2005 – Evidence-Based Practice: Appraising Research Studies

Intermediate / Lecture

 

Sanibel, FL / Wednesday, June 20, 2018 – 7:45-11:00 am – 3.0 credit hours

(Classroom: 7:45-11:00 am)

 

Faculty: David Berry, PhD, AT, ATC, ATRIC_

 

COURSE DESCRIPTION: Best practice treatment decisions require the integration of external and internal information and patient factors/expectations. External information is obtained by accessing the best available evidence from the medical literature concerning the clinical situation/question at hand. Internal information includes consideration of such local factors as the aquatic professional’s personal experience and skills, knowledge of the available equipment, and support personnel. Finally, and perhaps most importantly is the inclusion of the patient’s preferences in a collaborative model is essential, because different patients assign unique priorities to complications and outcomes. Evidence-based practice (EBP) provides aquatic professionals with the tools for finding the evidence and analyzing the quality of that evidence so they can benefit from the work of other clinicians described in the literature.

 

Evidence-based practice involves the explicit incorporation of evidence from three sources: (1) research evidence; (2) clinician knowledge, experience, and judgment; and (3) patient preferences. Practitioners may be fortunate and find a pre-appraised article where another person already completed the critical appraisal, such as the case with a synopsis from an evidence-based journal. If a practitioner cannot find that, it will be necessary to assess the evidence themselves. This process is known as critical appraisal. Practitioners are judging the quality of the study methods and if the study can be applicable to their own situation, whether the situation involves a population, an individual patient, a policy or yourself. You are trying to answer the question: “Were the methods used in this study good enough that I can be confident in the findings? In this course, practitioners develop skills to effectively access, appraise, and apply intervention research evidence in decision making for clinical practice. Emphasis is on research evidence from primary quantitative research about aquatic interventions.

 

COURSE OBJECTIVES:

1)  Value and understand the role of critically appraising the results and quality of an intervention research study, specifically those related to aquatic therapy.

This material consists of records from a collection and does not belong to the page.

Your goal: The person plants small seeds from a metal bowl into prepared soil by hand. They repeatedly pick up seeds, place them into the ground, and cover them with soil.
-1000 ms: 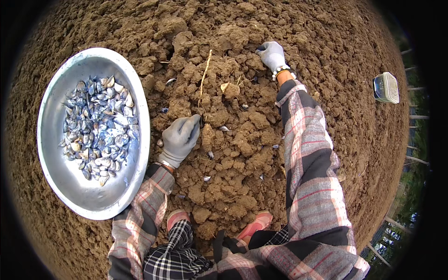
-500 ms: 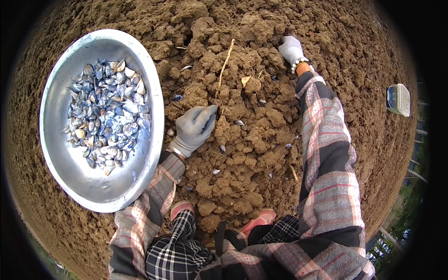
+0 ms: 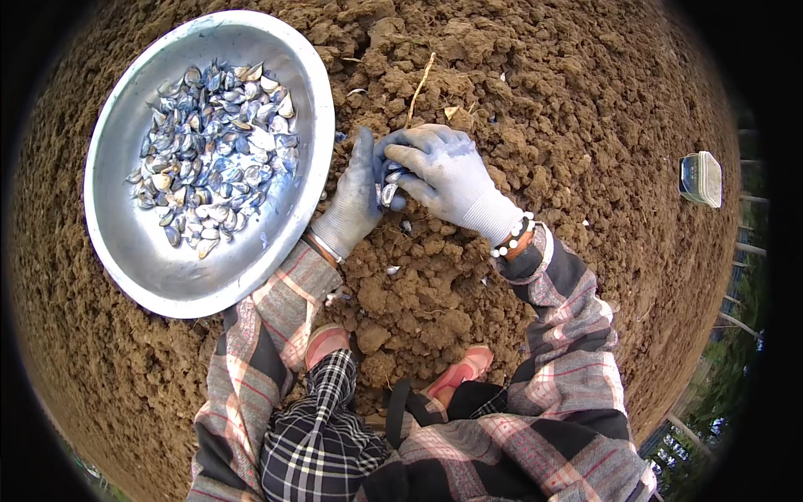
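Observation:
My left hand (image 3: 358,199), in a grey glove stained dark, cups several blue-coated garlic cloves (image 3: 388,192) in its palm, thumb raised. My right hand (image 3: 447,174), in a paler glove, meets it there, its bent fingers closed over the cloves and touching some of them; its fingertips are partly hidden. Left of my hands a large oval metal basin (image 3: 113,217) holds a heap of the same cloves (image 3: 222,159), blue-dusted and pale. A few single cloves, such as one pale clove (image 3: 392,270), lie on the clods below my hands.
Loose brown clods of soil (image 3: 585,125) cover the ground all round. A dry stalk (image 3: 421,88) sticks up beyond my hands. A lidded plastic tub (image 3: 701,179) stands far right. My pink shoes (image 3: 462,372) are on the soil at the bottom.
My right hand has come back from the soil at the far right to my left hand. My left hand has turned from a fist to a cupped palm. The basin appears higher in view.

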Motion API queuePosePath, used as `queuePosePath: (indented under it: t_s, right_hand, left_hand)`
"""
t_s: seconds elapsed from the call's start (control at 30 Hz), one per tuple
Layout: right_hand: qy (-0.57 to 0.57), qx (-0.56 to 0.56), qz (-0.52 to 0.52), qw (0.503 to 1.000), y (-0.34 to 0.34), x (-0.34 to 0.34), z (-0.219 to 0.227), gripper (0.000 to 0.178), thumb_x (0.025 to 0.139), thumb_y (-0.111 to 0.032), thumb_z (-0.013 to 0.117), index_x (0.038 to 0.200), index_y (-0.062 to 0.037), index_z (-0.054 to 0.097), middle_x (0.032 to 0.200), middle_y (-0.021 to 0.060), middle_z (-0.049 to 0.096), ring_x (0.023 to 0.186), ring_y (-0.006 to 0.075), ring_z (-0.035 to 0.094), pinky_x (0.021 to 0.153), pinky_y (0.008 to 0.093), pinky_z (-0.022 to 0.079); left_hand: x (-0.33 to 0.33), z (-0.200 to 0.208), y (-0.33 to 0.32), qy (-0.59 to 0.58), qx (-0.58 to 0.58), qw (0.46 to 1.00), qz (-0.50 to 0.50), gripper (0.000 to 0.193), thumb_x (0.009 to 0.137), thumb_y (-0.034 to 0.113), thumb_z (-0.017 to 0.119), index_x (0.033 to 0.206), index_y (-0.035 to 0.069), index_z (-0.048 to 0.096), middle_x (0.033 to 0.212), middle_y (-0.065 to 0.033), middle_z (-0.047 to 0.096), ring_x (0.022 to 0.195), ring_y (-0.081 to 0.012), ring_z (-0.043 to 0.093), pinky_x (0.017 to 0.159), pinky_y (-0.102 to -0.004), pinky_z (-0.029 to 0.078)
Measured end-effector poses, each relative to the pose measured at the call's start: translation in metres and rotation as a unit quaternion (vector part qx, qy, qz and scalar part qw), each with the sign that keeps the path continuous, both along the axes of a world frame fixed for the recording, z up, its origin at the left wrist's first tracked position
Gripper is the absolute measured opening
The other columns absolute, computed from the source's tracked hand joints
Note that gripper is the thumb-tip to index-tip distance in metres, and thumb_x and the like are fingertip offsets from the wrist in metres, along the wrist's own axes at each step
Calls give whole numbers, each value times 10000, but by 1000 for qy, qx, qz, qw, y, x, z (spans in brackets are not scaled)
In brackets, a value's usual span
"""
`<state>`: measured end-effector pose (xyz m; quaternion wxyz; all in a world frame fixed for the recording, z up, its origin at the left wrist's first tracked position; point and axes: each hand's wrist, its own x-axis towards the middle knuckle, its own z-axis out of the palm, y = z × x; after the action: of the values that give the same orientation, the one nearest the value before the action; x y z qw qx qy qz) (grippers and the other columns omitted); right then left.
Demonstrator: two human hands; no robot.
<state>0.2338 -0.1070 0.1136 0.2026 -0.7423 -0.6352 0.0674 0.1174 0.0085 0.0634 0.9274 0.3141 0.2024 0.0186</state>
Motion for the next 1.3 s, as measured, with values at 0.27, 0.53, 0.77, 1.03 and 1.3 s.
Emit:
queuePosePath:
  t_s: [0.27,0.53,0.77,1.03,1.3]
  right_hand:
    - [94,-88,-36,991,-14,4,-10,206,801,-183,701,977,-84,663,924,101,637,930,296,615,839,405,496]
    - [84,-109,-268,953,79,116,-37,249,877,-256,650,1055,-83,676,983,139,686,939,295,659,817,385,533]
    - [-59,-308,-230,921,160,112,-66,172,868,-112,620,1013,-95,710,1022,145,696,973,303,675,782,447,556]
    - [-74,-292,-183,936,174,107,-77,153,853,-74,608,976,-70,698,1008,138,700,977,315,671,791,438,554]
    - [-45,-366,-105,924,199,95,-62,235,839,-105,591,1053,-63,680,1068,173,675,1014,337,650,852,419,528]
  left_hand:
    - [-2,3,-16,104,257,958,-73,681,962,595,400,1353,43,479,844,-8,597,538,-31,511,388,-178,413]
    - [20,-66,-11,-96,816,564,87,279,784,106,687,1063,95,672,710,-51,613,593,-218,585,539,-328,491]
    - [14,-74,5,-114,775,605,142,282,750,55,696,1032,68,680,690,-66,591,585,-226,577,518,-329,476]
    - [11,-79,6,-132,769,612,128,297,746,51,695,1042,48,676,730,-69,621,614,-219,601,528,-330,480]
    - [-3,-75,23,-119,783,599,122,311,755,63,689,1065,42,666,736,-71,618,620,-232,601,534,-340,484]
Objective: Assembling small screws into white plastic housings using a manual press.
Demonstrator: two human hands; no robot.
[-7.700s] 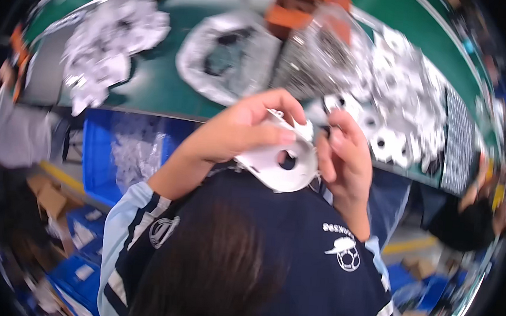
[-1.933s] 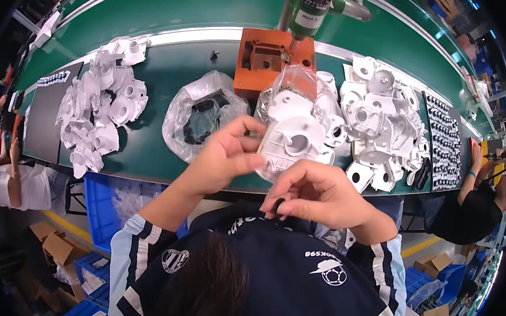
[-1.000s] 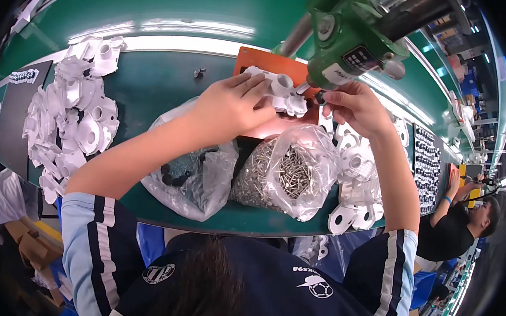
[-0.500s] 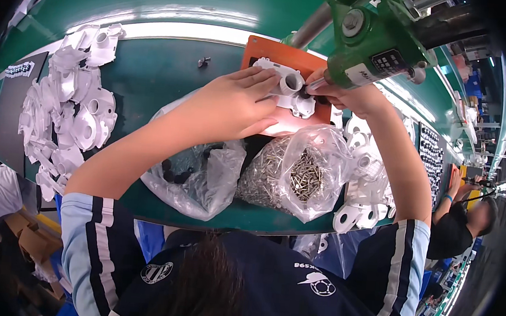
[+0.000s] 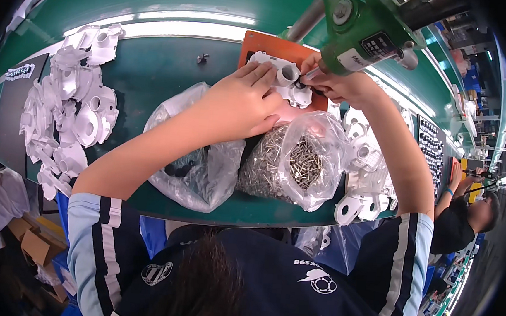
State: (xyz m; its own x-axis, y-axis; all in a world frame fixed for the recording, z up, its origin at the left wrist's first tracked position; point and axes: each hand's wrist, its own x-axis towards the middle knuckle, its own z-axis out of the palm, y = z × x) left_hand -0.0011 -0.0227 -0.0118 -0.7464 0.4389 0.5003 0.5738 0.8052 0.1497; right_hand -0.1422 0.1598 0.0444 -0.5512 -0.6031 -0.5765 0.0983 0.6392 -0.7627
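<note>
A white plastic housing [image 5: 287, 75] with a round tube opening lies on an orange board [image 5: 258, 43]. My left hand [image 5: 250, 96] rests on its left side, fingers stretched flat over it and thumb apart. At its right side, my right hand [image 5: 335, 86] has its fingers pinched together beside a small black part [image 5: 300, 85] near the tube; what they hold, if anything, is hidden. Just above that hand hangs a green machine head [image 5: 355, 39]. In front of the board stands an open clear bag of metal screws [image 5: 305, 167].
Another clear bag [image 5: 204, 181] with dark pieces sits under my left forearm. White housings pile up at left [image 5: 68, 110] and right [image 5: 370, 160]. One small black part [image 5: 202, 59] lies alone farther back. A co-worker [image 5: 466, 220] sits at far right.
My right hand's fingers have curled in more beside the housing. My left hand stays on the housing. The whole view has shifted slightly.
</note>
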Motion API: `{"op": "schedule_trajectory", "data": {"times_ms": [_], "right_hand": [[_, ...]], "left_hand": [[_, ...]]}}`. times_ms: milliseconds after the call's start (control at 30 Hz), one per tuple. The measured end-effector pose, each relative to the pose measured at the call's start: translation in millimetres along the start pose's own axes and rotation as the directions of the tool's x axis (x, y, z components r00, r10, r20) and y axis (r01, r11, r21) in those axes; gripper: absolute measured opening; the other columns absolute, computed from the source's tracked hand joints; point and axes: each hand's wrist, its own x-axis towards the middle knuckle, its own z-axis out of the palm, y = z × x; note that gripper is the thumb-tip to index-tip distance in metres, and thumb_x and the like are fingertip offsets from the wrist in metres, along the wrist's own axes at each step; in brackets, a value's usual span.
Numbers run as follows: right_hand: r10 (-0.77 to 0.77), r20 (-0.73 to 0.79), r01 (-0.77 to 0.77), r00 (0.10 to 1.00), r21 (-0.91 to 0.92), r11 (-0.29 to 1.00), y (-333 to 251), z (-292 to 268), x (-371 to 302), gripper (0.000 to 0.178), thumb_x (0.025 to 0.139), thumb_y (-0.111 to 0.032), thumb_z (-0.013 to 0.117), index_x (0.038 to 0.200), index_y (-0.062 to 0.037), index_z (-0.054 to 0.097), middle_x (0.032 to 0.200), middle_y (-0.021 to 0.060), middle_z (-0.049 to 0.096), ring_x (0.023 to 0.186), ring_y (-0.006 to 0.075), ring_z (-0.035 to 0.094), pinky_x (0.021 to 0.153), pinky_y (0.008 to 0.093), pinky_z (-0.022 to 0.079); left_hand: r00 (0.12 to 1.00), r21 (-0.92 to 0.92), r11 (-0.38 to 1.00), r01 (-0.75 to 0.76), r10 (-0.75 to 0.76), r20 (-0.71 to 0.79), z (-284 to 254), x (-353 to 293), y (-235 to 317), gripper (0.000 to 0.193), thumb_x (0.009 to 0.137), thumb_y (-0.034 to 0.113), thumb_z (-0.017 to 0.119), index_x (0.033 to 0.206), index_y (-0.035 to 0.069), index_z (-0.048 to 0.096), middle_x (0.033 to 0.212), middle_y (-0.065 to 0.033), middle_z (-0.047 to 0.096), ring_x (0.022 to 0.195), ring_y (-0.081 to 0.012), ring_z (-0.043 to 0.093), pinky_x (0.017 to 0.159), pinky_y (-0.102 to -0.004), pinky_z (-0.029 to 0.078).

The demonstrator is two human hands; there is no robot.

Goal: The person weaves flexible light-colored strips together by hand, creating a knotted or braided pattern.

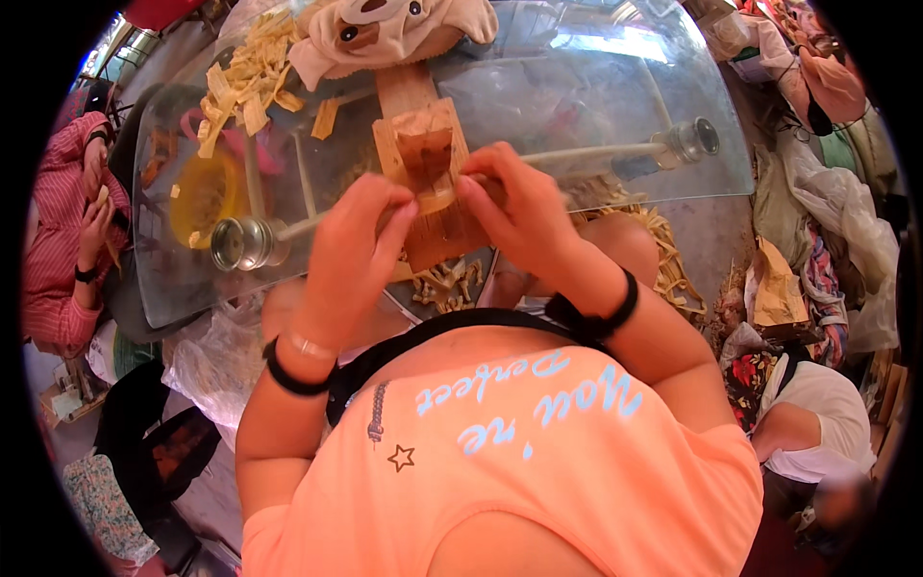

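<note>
A wooden jig [442, 236], a narrow board with a raised block [423, 135], lies at the near edge of the glass table, pointing toward me. A short pale yellow strip [438, 201] lies across it. My left hand [358, 240] is closed in a pinch at the strip's left end, with thumb and forefinger close together. At its right end my right hand [519, 212] pinches too, fingers curled and partly hiding what they hold. Both hands rest close to the jig's sides.
The glass tabletop [577, 106] carries a pile of yellow strips [252, 72] and a plush dog-faced cloth [394, 34]. A yellow basket [204, 197] shows through the glass. More strips [663, 250] hang by my right knee. Another person [77, 221] sits at the left; bags [836, 207] crowd the right.
</note>
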Motion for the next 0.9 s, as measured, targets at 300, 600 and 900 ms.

2)  Value and understand how to measure the reliability of research measures of an intervention research study, specifically those related to aquatic therapy.

3)  Value and understand the reasons to use basic statistics used in intervention research studies, specifically those related to aquatic therapy.

4)  Value and understand the different types of basic statistics used in intervention research studies, specifically those related to aquatic therapy.

5)  Value and apply aquatic therapy intervention research study results to improve patient outcomes.

 

FACULTY: David C. Berry, PhD, AT, ATC, ATRIC, is a Professor, Athletic Training Program Director at SVSU, and author (Emergency Trauma Management for Athletic Trainers). He serves as an active member of the Board of Certification, American Red Cross Scientific Advisory Committee, and the Sports Education Council (Michigan Cardiovascular Institute) educating the community and professionals on emergency planning and sudden cardiac awareness.